Location
- 5775 Spindle Court Centreville, Virginia United States 38°50′15″N 77°25′32″W﻿ / ﻿38.83750°N 77.42556°W

Information
- Type: Public
- Motto: Family, Love, Respect
- Established: 1995
- School district: Fairfax County Public Schools
- Principal: Erin Whatley
- Faculty: 25.0
- Grades: 9 to 12
- Enrollment: 226 (2014-15)
- Colors: Green and gold
- Slogan: Family, Love, Respect
- Mascot: Timber wolf
- Newspaper: The Mountain View Mirror
- Website: fcps.edu/MountainViewS

= Mountain View Alternative High School =

Mountain View Alternative High School is a public alternative high school in the unincorporated community of Centreville, Virginia, United States. It is part of Fairfax County Public Schools.

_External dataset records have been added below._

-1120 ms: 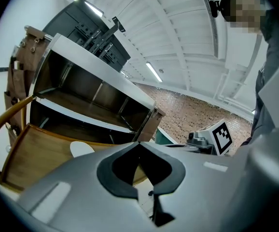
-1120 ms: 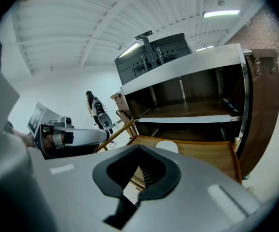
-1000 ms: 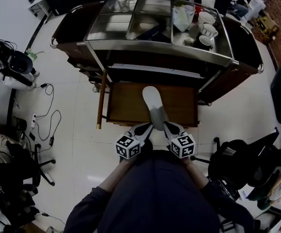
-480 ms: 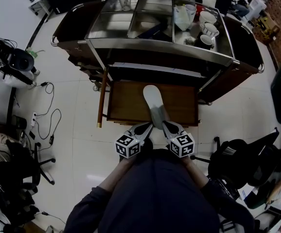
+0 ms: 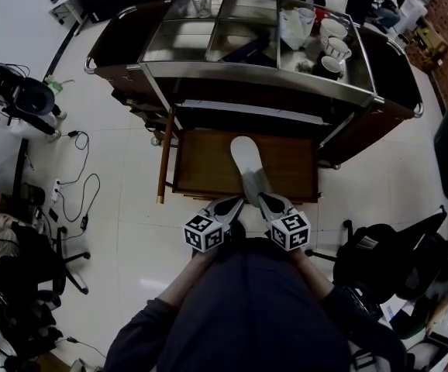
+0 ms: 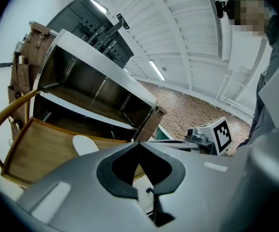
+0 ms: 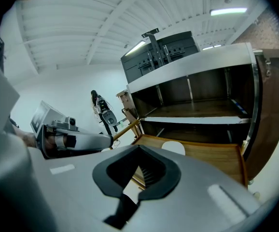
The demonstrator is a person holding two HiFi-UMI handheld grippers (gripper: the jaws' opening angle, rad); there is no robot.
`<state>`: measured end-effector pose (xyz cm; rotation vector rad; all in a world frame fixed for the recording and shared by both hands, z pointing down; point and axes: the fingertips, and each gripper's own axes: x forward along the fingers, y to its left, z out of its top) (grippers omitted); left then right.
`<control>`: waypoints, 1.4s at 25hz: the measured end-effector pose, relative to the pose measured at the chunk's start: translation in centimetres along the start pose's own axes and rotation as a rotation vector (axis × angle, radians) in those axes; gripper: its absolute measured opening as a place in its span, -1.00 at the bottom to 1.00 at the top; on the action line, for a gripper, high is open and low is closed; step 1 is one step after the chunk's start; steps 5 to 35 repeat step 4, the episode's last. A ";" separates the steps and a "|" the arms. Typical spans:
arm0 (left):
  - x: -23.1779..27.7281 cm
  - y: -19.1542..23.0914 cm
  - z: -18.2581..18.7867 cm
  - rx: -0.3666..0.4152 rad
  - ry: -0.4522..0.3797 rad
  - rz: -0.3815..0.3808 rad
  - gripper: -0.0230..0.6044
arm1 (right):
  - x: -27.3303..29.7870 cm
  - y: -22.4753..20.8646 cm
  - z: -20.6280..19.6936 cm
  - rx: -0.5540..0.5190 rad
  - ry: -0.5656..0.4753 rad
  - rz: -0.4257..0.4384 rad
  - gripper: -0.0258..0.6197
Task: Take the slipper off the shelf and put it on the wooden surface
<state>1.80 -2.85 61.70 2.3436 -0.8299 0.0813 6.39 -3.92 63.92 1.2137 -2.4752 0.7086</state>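
A pale slipper (image 5: 245, 156) lies lengthwise on the wooden surface (image 5: 201, 169), a low tray with a raised rim in front of the cart. Its white end points at the cart, and its grey near end runs down between my two grippers. My left gripper (image 5: 238, 202) and right gripper (image 5: 260, 199) hover side by side at the tray's near edge, close to my body. Both are shut with nothing between the jaws. The left gripper view shows the closed tips (image 6: 138, 142) and the slipper (image 6: 84, 144) beyond them. The right gripper view shows the same: the gripper (image 7: 139, 146), then the slipper (image 7: 174, 148).
The dark cart (image 5: 255, 76) has a metal-framed top holding white cups (image 5: 331, 49) and a glass. Its lower shelves (image 7: 197, 108) look bare. Cables and gear (image 5: 22, 103) lie on the floor at left. Office chairs (image 5: 379, 262) stand at right and lower left.
The grippers and the slipper have stayed where they were. Only the head view has shifted slightly.
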 end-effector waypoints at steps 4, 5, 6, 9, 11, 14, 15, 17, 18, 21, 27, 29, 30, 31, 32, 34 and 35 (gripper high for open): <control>0.1 0.1 -0.2 -0.011 0.007 -0.005 -0.89 | 0.1 0.0 -0.1 0.005 0.001 0.003 -0.92; 0.1 0.1 -0.2 -0.011 0.007 -0.005 -0.89 | 0.1 0.0 -0.1 0.005 0.001 0.003 -0.92; 0.1 0.1 -0.2 -0.011 0.007 -0.005 -0.89 | 0.1 0.0 -0.1 0.005 0.001 0.003 -0.92; 0.1 0.1 -0.2 -0.011 0.007 -0.005 -0.89 | 0.1 0.0 -0.1 0.005 0.001 0.003 -0.92; 0.1 0.1 -0.2 -0.011 0.007 -0.005 -0.89 | 0.1 0.0 -0.1 0.005 0.001 0.003 -0.92; 0.1 0.1 -0.2 -0.011 0.007 -0.005 -0.89 | 0.1 0.0 -0.1 0.005 0.001 0.003 -0.92; 0.1 0.1 -0.2 -0.011 0.007 -0.005 -0.89 | 0.1 0.0 -0.1 0.005 0.001 0.003 -0.92; 0.1 0.1 -0.2 -0.011 0.007 -0.005 -0.89 | 0.1 0.0 -0.1 0.005 0.001 0.003 -0.92; 0.1 0.1 -0.2 -0.011 0.007 -0.005 -0.89 | 0.1 0.0 -0.1 0.005 0.001 0.003 -0.92; 0.1 0.1 -0.2 -0.011 0.007 -0.005 -0.89 | 0.1 0.0 -0.1 0.005 0.001 0.003 -0.92; 0.1 0.1 -0.2 -0.011 0.007 -0.005 -0.89 | 0.1 0.0 -0.1 0.005 0.001 0.003 -0.92; 0.1 0.1 -0.2 -0.011 0.007 -0.005 -0.89 | 0.1 0.0 -0.1 0.005 0.001 0.003 -0.92; 0.1 0.1 -0.2 -0.011 0.007 -0.005 -0.89 | 0.1 0.0 -0.1 0.005 0.001 0.003 -0.92; 0.1 0.1 -0.2 -0.011 0.007 -0.005 -0.89 | 0.1 0.0 -0.1 0.005 0.001 0.003 -0.92; 0.1 0.1 -0.2 -0.011 0.007 -0.005 -0.89 | 0.1 0.0 -0.1 0.005 0.001 0.003 -0.92; 0.1 0.1 -0.2 -0.011 0.007 -0.005 -0.89 | 0.1 0.0 -0.1 0.005 0.001 0.003 -0.92; 0.1 0.1 -0.2 -0.011 0.007 -0.005 -0.89 | 0.1 0.0 -0.1 0.005 0.001 0.003 -0.92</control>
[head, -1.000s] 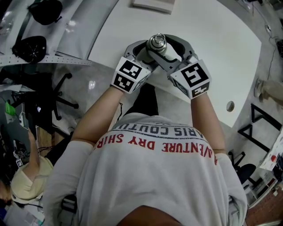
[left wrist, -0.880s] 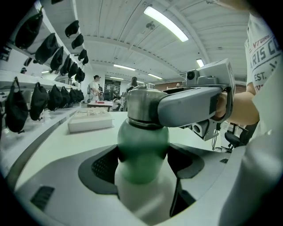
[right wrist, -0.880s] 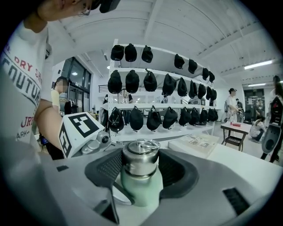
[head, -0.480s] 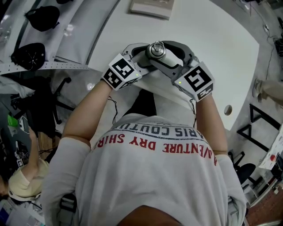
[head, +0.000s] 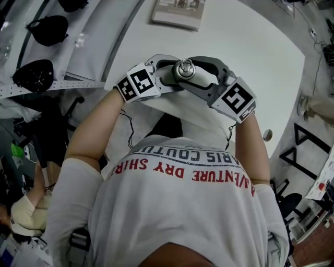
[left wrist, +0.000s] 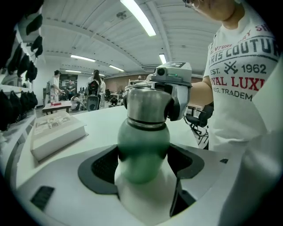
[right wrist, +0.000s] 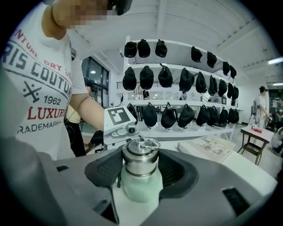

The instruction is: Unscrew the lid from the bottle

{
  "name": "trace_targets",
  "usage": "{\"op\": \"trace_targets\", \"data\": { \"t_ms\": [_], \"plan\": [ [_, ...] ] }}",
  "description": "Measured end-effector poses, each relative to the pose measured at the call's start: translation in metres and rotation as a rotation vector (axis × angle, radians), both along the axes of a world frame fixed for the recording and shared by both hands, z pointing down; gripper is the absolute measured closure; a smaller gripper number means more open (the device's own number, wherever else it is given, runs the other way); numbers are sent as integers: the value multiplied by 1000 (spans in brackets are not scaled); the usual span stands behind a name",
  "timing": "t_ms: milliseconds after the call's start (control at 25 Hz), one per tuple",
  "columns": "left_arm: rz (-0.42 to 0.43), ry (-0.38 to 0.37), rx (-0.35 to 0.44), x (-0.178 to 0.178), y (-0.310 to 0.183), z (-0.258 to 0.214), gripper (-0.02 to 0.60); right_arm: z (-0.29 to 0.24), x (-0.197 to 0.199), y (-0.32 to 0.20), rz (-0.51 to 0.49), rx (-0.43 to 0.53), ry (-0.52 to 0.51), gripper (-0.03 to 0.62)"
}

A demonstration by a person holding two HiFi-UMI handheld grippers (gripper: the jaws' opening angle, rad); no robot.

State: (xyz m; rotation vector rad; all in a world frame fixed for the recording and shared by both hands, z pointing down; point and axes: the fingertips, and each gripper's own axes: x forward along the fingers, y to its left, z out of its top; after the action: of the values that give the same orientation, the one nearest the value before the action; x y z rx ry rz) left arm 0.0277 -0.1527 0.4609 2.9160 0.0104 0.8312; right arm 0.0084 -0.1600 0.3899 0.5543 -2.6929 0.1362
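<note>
Two tools: both clamped on one upright bottle [left wrist: 143,145] over the near part of the white counter [head: 250,52], close in front of the person's chest; base hidden, so standing or lifted not tellable.
Left tool [left wrist: 143,164]: closed on the green body of the bottle, just below the dark seam under the lid [left wrist: 148,103].
Right tool [right wrist: 140,170]: closed on the steel lid, jaws set wide to span it, ring handle [right wrist: 149,143] on top left free.
Change over the last second: left marker cube [head: 138,83] swung outward, away from the right marker cube [head: 239,99]; left forearm [head: 96,128] splayed further to the side; right tool shifted only a little; angle between the tools wider in the head view.
Meaning for the task: judged a twist in progress, body turned one way against a lid held nearly still.
Lid seating: down on the neck in both tool views, no gap and no thread showing; not yet off.
Amount of loosening: not readable from these views.
Likely next need: release and fresh grip with one tool, then another twist, the left wrist looking near the end of its turn.
Risk: slip of smooth steel in the grip; tilt of the bottle on any easing of either hold.
Book [head: 177,13]: at the far edge of the counter, well apart, no part in the work.
</note>
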Motion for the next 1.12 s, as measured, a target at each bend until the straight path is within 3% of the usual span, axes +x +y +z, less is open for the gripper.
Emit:
{"op": "trace_targets", "data": {
  "t_ms": [320, 560, 880, 1120],
  "plan": [
    [122, -13, -17, -1, -1, 0, 217, -2, -3, -2, -77, 2, -4, 338],
    [147, -18, -22, -2, -2, 2, 218, -2, -5, -3, -94, -15, -29, 338],
    [56, 12, -23, -3, -2, 2, 218, -8, -2, -3, 14, -25, -80, 295],
    [-122, 36, -15, 1, -4, 0, 217, -10, 11, -3, 213, 29, -112, 290]
  ]
}}
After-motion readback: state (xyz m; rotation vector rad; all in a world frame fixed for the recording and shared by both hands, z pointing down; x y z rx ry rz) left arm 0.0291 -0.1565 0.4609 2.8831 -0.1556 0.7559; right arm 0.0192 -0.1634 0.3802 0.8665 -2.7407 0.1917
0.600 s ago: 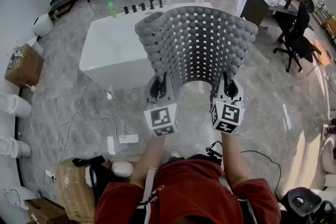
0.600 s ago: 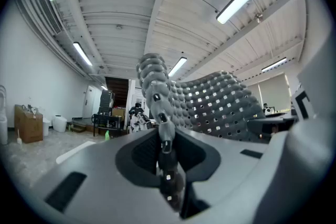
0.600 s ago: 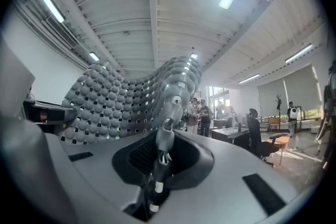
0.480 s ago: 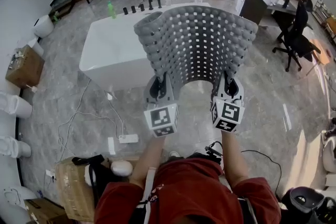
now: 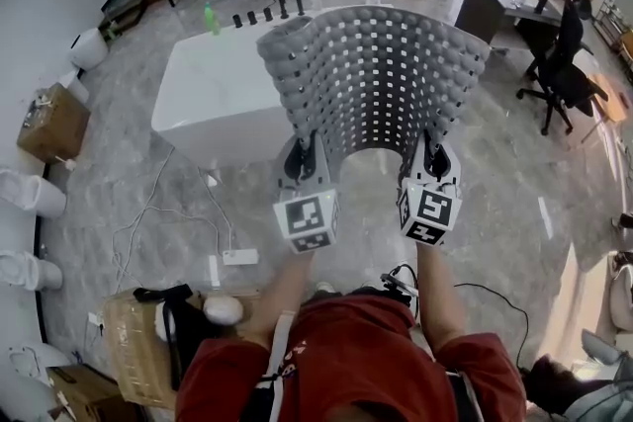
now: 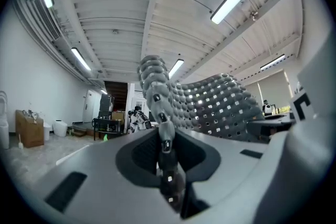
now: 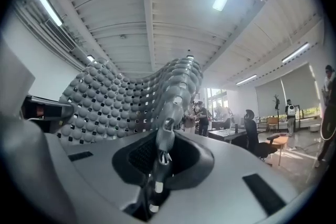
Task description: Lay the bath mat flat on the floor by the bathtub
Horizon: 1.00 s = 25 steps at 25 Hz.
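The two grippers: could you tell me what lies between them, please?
In the head view, the bath mat arches from the left gripper to the right gripper; beneath the arch shows bare floor.

The person wears a dark red shirt with short sleeves that end above the elbows. A pale narrow strap runs down the left side of the shirt. Beyond the shirt, each forearm ends at a hand-held tool. The left gripper and the right gripper both have a smooth grey shell with dark inner parts. Seen from their own cameras, each shell has a dark rounded hollow around the jaws and dark rectangular slots. On the end nearest the shirt, each carries a white cube printed with black square markers.
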### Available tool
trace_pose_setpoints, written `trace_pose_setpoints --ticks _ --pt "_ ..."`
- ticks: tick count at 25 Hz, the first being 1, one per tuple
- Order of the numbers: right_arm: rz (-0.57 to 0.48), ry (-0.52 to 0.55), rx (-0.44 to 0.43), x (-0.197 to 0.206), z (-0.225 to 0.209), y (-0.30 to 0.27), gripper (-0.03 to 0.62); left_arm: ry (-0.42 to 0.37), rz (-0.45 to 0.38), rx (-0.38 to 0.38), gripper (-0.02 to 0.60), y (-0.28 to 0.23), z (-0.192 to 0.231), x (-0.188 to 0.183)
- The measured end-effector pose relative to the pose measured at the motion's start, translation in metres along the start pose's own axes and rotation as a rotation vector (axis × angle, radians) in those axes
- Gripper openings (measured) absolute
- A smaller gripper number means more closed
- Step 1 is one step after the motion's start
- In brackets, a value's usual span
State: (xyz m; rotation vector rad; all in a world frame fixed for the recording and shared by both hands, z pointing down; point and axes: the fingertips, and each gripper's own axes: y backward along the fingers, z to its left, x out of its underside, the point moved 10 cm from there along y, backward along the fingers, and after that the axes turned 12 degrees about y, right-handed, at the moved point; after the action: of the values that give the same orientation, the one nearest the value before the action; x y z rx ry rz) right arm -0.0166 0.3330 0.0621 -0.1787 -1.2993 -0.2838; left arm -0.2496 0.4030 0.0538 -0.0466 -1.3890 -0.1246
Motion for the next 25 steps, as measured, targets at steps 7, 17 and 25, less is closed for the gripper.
trace_pose_setpoints --ticks 7,17,25 --pt "-0.007 -0.009 0.007 0.007 -0.028 0.002 0.047 -0.005 -0.005 0.002 0.064 -0.004 -0.029 0.004" --pt "-0.008 -0.018 0.000 0.025 -0.085 0.018 0.048 -0.003 -0.001 -0.009 0.064 0.002 -0.089 0.015" --pt "0.003 -0.036 0.007 0.034 -0.103 0.029 0.047 -0.016 0.010 -0.004 0.064 0.010 -0.108 0.018"
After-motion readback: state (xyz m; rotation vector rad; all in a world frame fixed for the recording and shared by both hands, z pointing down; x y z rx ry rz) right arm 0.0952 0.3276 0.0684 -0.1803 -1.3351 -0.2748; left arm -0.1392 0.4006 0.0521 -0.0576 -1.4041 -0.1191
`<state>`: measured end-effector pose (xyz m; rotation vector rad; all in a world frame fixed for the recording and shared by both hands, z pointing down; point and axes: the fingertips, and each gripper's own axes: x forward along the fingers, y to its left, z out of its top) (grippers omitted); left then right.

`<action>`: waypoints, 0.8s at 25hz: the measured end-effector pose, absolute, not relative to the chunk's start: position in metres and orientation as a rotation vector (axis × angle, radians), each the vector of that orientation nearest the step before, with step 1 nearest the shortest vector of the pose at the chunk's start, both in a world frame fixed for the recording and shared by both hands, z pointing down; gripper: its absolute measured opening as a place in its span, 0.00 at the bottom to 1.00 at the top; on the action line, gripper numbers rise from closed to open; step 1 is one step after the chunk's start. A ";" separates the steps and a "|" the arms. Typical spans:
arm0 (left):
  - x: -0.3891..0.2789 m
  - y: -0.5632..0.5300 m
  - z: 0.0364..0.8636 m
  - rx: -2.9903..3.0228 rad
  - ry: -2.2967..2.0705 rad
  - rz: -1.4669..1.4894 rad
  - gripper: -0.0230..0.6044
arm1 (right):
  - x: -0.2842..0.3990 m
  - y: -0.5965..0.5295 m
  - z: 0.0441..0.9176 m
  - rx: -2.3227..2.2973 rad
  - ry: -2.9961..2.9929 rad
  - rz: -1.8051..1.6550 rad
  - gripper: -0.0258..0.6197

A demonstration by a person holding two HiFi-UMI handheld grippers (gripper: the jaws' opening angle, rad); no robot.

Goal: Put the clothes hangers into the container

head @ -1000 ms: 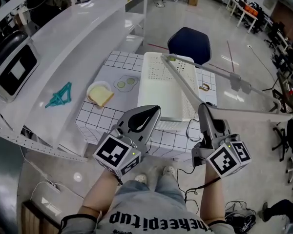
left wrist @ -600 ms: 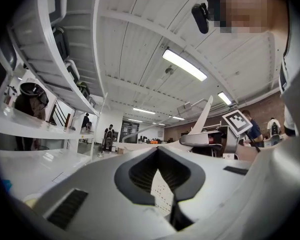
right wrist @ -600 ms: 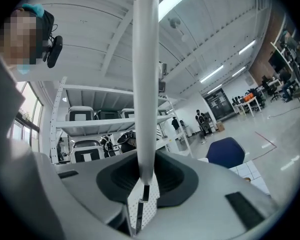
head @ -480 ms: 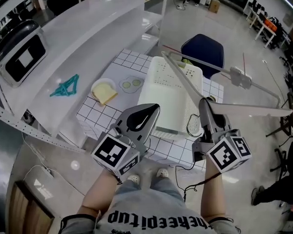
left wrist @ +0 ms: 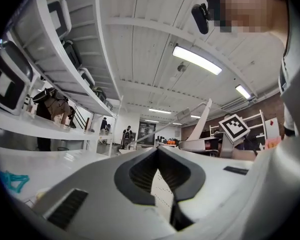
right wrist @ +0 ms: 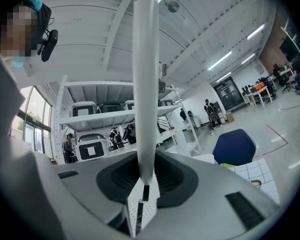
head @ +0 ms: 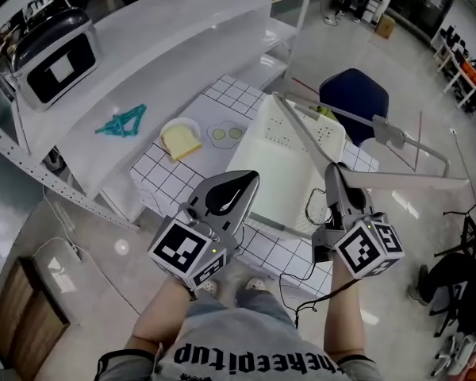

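Note:
A long white clothes hanger (head: 301,137) stands up out of my right gripper (head: 334,173), which is shut on one end of it. Its arm reaches over the white perforated container (head: 282,161) on the tiled table. In the right gripper view the hanger (right wrist: 144,84) rises straight from between the jaws of that gripper (right wrist: 142,184). My left gripper (head: 250,179) hangs beside it at the container's near edge, shut and empty; its jaw tips meet in the left gripper view (left wrist: 157,151). A teal hanger (head: 120,123) lies on the white shelf at the left.
A plate with a bread slice (head: 182,139) and two cucumber slices (head: 226,132) sit on the tiled table (head: 163,177) left of the container. A blue chair (head: 353,98) stands behind the table. A black-and-white appliance (head: 59,54) sits on the shelf.
The head view has swung, so table, shelf and chair sit further right and lower in the picture. Both grippers keep their places; the right one still holds the hanger.

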<state>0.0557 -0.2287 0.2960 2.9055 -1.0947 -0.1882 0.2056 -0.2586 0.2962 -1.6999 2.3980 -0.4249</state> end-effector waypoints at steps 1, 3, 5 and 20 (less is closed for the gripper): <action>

Mountain View is one of two alternative high schools operated by Fairfax County Public Schools and offers programs for students who require a nontraditional educational setting.

The school is accredited through the Southern Association of Colleges and Schools as a special purpose high school in the Commonwealth of Virginia.

== Student population ==
The school's student population consists of minors and adults, including students who may be pregnant or parenting, students for whom English is a second language, students who are returning to school after having had their education interrupted by life events, students who wish to accelerate their high school education, and students who have been administratively placed. The school is not intended for students with severe disciplinary problems.

== History ==
Mountain View Alternative High School was established in 1995. It occupies a building that was formerly used as Centreville Elementary School.